“我说,”牝口微微俯下身,一字一句地,加重了语气。那冰冷的眼神,带着不容置疑的、刚刚才学会、却已然无比熟练的命令口吻,“把你的腿,抬起来。”
“张开。”
“你……休想……!”
苏媚儿几乎是从牙缝的血沫里,挤出了这最后的、悲壮的三个字。
这是她作为苏媚儿,作为天生媚骨,最后的、也是最可笑的底线!她可以被主人操弄,但她不能,绝不能,以这种最屈辱、最敞开的方式,被另一个女人……审视!
“啪!”
回答她的,是又一个清脆响亮的耳光!比上一个更重,更响!甚至将她本就红肿的嘴角,再次撕裂开一道新的血口!
“看来,”牝口缓缓收回那有些发麻的手,声音冷得像一块刚刚从冰河里捞出来的冰碴,“你还没有认清自己的身份。”

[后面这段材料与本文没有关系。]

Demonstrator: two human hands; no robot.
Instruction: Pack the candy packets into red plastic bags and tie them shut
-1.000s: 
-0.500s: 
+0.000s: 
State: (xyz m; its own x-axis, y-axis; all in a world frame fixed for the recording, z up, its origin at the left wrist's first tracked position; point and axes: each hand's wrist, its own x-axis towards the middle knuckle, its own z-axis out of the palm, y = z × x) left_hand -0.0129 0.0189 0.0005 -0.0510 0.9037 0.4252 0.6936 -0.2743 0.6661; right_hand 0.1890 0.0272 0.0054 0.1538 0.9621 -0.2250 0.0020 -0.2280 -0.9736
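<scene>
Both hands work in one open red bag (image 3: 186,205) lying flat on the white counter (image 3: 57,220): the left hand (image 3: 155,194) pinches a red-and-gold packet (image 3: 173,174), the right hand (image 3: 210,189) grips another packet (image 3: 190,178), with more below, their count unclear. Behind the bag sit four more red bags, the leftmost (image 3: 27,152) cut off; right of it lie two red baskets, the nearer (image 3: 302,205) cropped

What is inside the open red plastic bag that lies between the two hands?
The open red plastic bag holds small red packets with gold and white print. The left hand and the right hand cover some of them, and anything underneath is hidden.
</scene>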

她站起身,居高临下地俯视着这个蜷缩在地上、如同败犬般呜咽的女人,用一种宣判死刑的语气说道:
“你信不信,我现在就可以让主人,用他那根能让你爽到发疯的东西,来亲自……帮你‘张开’?”
苏媚儿的身体,瞬间僵住了,连哭泣都停顿了。